Instructions to follow =>
Your answer must be only the lines below from the one containing "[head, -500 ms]" through the one containing "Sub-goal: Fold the", copied exactly, with the pictures left out.

[Stored data]
______
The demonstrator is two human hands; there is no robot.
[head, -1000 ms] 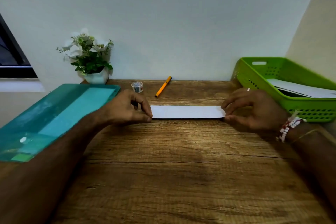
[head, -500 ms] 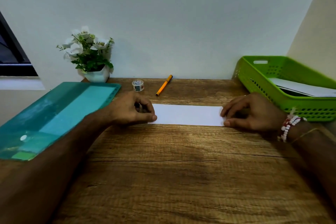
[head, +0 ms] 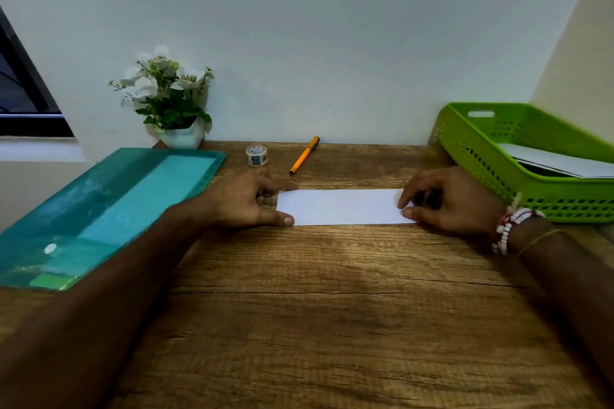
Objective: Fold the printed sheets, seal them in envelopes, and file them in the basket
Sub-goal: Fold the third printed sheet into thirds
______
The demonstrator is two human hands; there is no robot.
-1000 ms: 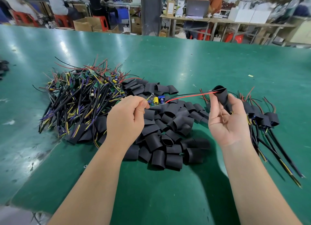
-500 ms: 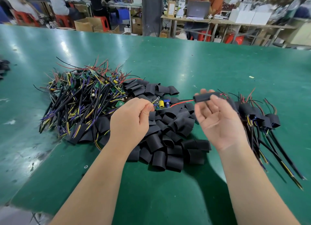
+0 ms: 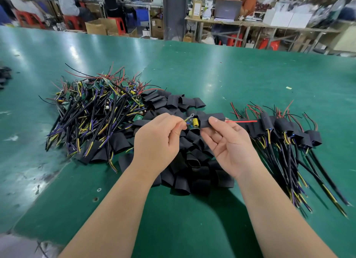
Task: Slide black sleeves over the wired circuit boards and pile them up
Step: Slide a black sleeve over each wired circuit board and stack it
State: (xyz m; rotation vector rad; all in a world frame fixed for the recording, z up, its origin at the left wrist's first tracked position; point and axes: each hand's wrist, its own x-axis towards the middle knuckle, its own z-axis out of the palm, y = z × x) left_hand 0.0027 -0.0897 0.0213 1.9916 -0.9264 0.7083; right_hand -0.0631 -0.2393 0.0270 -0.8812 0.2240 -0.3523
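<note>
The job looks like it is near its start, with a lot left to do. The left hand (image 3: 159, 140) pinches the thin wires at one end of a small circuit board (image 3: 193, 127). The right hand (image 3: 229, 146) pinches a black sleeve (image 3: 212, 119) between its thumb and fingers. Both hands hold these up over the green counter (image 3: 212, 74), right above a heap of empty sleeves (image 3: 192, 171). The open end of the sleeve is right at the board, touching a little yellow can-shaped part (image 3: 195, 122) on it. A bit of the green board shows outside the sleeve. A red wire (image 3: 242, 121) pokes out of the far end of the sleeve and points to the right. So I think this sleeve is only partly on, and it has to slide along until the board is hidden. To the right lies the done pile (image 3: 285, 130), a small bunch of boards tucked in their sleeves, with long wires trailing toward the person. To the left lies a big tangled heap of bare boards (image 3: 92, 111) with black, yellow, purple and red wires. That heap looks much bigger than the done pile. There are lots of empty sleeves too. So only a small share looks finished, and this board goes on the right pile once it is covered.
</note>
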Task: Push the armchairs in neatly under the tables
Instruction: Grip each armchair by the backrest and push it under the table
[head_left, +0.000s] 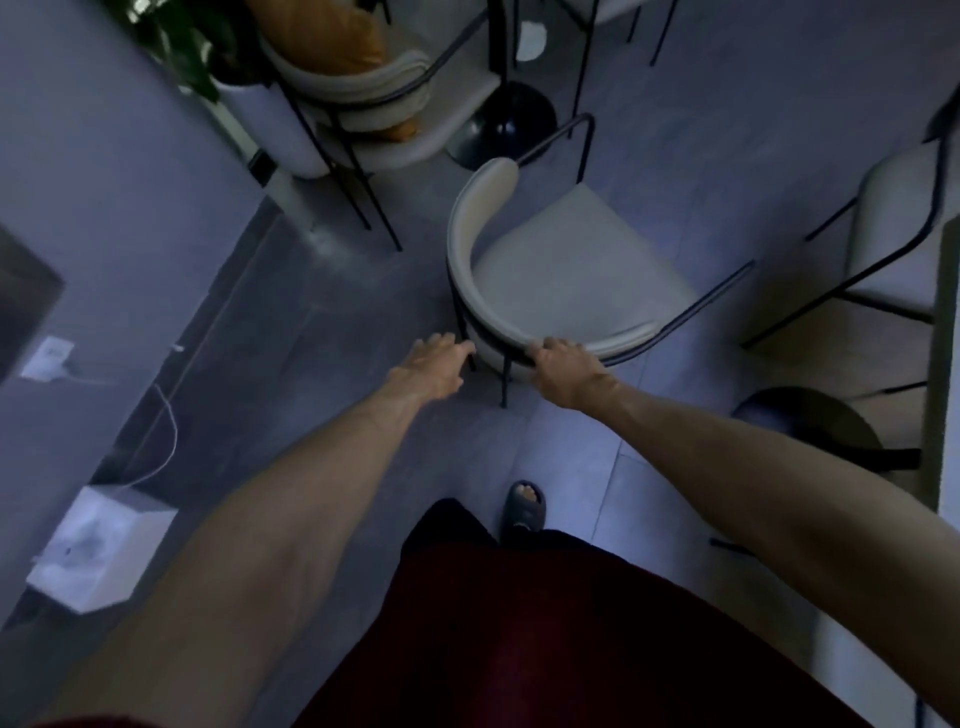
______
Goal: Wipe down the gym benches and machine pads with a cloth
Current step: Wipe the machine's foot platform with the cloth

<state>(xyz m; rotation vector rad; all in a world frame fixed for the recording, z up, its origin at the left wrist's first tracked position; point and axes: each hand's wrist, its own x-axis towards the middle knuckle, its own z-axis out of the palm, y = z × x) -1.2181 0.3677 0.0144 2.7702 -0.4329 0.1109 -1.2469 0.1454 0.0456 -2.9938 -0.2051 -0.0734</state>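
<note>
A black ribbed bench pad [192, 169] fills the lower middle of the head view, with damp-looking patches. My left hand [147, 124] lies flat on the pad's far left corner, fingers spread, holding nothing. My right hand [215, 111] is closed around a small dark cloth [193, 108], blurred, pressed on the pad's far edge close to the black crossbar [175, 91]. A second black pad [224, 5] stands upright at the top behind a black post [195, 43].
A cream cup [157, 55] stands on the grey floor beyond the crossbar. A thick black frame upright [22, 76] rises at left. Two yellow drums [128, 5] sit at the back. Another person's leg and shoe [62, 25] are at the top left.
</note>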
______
Expected output =>
[head, -500 ms] 
[head, +0 ms] 
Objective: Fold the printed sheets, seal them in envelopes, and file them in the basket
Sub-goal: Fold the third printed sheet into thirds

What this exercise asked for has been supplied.